What you need to do
Reproduce the entries below exactly, but only from the line containing "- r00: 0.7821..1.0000" to the line containing "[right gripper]", inclusive.

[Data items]
# # #

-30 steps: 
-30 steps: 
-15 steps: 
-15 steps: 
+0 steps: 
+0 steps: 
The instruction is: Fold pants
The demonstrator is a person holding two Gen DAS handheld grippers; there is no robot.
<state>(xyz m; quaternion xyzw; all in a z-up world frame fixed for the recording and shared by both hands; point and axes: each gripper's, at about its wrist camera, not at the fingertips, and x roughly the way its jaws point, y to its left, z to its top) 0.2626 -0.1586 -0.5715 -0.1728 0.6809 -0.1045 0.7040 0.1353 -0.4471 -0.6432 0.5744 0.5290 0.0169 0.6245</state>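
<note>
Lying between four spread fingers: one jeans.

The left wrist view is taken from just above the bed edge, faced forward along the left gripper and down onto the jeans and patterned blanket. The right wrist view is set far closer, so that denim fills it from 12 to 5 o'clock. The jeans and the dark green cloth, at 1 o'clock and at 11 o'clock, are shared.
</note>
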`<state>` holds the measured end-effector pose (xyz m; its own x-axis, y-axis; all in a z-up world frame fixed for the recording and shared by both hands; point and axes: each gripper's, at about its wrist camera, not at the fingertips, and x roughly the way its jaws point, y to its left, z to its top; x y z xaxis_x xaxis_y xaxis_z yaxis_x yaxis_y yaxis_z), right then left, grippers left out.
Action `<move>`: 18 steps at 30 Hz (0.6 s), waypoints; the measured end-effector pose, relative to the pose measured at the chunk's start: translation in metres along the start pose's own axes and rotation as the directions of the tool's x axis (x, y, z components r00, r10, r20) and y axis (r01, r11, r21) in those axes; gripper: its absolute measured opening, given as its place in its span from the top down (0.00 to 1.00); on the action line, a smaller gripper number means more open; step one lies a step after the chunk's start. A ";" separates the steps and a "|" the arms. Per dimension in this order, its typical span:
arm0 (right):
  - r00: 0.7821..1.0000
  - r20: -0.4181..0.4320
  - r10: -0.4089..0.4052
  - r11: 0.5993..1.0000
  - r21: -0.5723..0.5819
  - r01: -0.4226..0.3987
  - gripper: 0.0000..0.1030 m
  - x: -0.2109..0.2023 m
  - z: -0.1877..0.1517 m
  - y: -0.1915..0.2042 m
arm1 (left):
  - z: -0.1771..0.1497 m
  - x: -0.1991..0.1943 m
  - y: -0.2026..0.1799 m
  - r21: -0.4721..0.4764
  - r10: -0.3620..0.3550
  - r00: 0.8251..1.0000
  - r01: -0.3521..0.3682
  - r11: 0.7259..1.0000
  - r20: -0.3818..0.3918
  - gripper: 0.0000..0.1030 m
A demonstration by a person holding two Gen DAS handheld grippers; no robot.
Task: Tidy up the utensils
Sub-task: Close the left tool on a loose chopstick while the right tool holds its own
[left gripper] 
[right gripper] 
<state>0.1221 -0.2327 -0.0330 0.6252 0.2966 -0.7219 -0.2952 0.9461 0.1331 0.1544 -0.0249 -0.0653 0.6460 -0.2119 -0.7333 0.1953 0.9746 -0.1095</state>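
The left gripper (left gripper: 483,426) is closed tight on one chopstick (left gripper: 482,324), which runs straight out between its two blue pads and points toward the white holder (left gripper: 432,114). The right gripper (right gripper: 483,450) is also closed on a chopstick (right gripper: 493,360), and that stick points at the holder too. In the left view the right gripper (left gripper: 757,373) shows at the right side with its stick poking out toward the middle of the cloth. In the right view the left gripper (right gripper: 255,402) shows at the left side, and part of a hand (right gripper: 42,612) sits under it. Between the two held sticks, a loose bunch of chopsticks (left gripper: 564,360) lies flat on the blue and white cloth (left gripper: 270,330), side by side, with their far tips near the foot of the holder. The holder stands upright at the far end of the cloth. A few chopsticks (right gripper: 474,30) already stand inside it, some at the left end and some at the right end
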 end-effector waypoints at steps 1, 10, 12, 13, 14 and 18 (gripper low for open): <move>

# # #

Result below
  - r00: 0.7821..1.0000
  - r20: -0.4181..0.4320
  - r10: -0.4089..0.4052
  - r11: 0.5993..1.0000
  - r21: -0.5723..0.5819
  - r01: -0.4226..0.3987
  - gripper: 0.0000..0.1030 m
  - x: -0.2109..0.2023 m
  - z: -0.1877..0.1517 m
  - y: -0.1915..0.2042 m
arm1 (left):
  - z: -0.1771..0.1497 m
  - x: -0.1991..0.1943 m
  - y: -0.2026..0.1799 m
  - r21: -0.4721..0.4764
  - r10: -0.3620..0.3550
  - r00: 0.8251..1.0000
  - r01: -0.3521..0.3682
  - r11: 0.7259..1.0000
  - r20: -0.3818..0.3918
  - gripper: 0.0000..0.1030 m
A demonstration by a person holding two Gen DAS handheld grippers; no robot.
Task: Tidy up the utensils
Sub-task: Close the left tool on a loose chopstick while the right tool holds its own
[left gripper] 
[right gripper] 

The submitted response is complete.